Now the third bullet is why is the composition kind of insecure? I gave you the
composition. It's insecure. So okay, good.
All right. So now how can we salvage this result? So first observation we are
saying this result is -- so we claim that you can actually prove security with this
approach if you extract very few bits. So what I mean, intuitively we show that
the extracts and expands approach is secure when the number of extracted bits
v is informally -- there are quotation marks because it's undefined. I'll define it so
it's legal. So it's less than log of the PRG security, in quotes.

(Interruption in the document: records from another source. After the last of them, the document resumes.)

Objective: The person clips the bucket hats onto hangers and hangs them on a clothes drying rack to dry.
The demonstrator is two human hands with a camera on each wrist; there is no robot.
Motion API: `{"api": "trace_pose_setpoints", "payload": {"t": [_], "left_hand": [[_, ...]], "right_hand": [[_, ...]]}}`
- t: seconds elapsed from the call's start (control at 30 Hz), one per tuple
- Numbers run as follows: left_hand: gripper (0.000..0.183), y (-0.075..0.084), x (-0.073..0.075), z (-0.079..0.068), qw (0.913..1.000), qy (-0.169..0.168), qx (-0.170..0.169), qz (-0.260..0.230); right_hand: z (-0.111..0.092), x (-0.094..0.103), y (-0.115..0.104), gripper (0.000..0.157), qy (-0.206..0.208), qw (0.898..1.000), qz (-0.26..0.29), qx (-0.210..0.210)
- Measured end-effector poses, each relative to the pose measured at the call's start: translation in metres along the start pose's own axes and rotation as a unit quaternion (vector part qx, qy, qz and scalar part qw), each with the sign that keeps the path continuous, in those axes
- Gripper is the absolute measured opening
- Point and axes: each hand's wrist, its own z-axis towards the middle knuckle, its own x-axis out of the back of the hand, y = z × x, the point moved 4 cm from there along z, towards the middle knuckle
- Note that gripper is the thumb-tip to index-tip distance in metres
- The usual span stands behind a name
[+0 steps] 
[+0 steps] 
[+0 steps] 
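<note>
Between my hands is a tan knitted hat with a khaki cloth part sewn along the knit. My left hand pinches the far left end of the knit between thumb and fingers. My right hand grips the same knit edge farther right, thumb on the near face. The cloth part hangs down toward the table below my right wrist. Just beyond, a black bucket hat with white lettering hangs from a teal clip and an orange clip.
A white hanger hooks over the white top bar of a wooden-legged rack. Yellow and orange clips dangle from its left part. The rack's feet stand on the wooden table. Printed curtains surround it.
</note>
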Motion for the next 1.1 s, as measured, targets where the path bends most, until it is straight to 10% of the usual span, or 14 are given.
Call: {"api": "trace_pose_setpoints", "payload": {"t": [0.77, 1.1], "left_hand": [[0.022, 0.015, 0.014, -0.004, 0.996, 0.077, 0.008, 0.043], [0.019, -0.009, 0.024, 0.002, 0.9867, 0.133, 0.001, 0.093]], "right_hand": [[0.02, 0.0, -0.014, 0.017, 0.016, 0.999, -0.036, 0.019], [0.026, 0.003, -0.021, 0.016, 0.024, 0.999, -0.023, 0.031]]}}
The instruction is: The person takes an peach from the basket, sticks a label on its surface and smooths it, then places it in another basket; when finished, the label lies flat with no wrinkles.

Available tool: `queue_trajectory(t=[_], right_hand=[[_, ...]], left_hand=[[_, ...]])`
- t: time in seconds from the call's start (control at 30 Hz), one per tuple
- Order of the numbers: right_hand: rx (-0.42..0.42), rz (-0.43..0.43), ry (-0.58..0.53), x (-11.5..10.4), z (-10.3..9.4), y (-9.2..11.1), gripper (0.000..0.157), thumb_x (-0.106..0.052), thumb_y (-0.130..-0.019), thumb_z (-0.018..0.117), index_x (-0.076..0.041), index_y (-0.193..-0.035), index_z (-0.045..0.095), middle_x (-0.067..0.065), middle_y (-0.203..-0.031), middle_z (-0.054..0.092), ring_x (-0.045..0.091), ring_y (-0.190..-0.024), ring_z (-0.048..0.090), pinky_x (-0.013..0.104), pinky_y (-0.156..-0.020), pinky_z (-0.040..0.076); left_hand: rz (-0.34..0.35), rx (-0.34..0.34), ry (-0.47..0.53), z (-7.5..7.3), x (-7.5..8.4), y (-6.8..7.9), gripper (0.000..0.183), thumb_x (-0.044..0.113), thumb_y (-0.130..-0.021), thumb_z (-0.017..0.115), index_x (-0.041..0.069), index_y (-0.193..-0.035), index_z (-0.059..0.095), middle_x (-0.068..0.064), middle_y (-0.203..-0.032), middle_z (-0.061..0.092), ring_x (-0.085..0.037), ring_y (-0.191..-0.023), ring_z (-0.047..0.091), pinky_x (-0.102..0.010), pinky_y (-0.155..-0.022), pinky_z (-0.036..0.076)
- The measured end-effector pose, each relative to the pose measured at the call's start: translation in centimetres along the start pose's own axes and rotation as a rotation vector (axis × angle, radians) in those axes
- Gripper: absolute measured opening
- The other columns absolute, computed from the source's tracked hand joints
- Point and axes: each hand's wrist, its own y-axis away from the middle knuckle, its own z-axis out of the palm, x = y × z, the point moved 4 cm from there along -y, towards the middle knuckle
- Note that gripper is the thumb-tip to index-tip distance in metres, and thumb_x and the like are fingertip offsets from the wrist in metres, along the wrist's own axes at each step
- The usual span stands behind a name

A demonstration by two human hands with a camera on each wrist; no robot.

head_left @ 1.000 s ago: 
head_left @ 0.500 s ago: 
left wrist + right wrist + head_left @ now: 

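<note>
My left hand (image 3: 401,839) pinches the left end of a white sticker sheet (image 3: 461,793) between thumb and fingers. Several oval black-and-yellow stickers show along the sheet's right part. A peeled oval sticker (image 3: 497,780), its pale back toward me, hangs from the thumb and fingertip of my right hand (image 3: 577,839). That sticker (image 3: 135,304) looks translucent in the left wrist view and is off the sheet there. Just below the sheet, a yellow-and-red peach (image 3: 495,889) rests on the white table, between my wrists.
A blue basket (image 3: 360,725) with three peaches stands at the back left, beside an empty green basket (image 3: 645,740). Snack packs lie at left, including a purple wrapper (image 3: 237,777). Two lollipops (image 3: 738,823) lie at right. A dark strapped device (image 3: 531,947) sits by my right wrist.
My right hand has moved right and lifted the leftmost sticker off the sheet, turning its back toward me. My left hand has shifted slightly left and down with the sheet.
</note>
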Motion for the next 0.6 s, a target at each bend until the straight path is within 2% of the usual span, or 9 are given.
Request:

So more formally what it means, it means that if my PRG is secure again in
circuits of size -- you know, essentially exponential in v over epsilon, then this is
okay. So this is what I mean by log of PRG security. So roughly speaking, as
you can see, the number of extracted bits is log of the PRG security. The PRG
means the size of the circuits at which pseudorandom generator is secure.
So this is a statement.
And the second observation is actually very strange. Remember that I told you
that when you use a PRG it seems like, well, you have to settle for computational
indistinguishability. The extracted bits will be computationally secure. It turns out
we're using the PRG security in a different part of the proof in some weird way.
We actually get a regular extractor. We can show that as long as this is a good
PRG, we get the regular extractor. We don't have to settle for computational
distinguishability. The bits are statistically random. So this is in some sense a
little bit weird, but -- so this is a statement.
And the third note is, yeah, the min-entropy is presented, but we lose a little bit
on the error, at least in our proof. In our proof is shows that the error has to, you
know, potentially increase, but it's still reasonable.
So this is essentially the theorem statement. So the corollary, if you believe the
theorem statement, the corollary is that it's always safe to extract because if k is
security parameter because pseudorandom generators are secure again
[inaudible] normal size circuit, it's always safe to extract logarithmic number of
bits in security parameter.
And if you assume exponentially hard pseudorandom generator, you can even
extract some small constant fractional security parameter depending on the
security of the PRG.
So I put a smily face. It looks like it's a great result, so maybe we'll just make it
PRG with big enough seed lengths to kind of -- let's assume exponentially strong
pseudorandom generator. Let's hope the yes in the countermodel is a strong
enough pseudorandom generator and let's just, I don't know, get a good
parameter.
Unfortunately, if you think about it, what are the n seed lengths you can achieve if
you believe that theorem? I didn't tell you how to prove it.
I claim that the best seed length n -- so if I need a PRG which is secure again in
circuits of this size, its seed has to be at least log of the size because I can
always [inaudible] through all the seeds. So if the seed is very short, I can just
explicitly [inaudible] over all the seeds until I hit the guy. Right?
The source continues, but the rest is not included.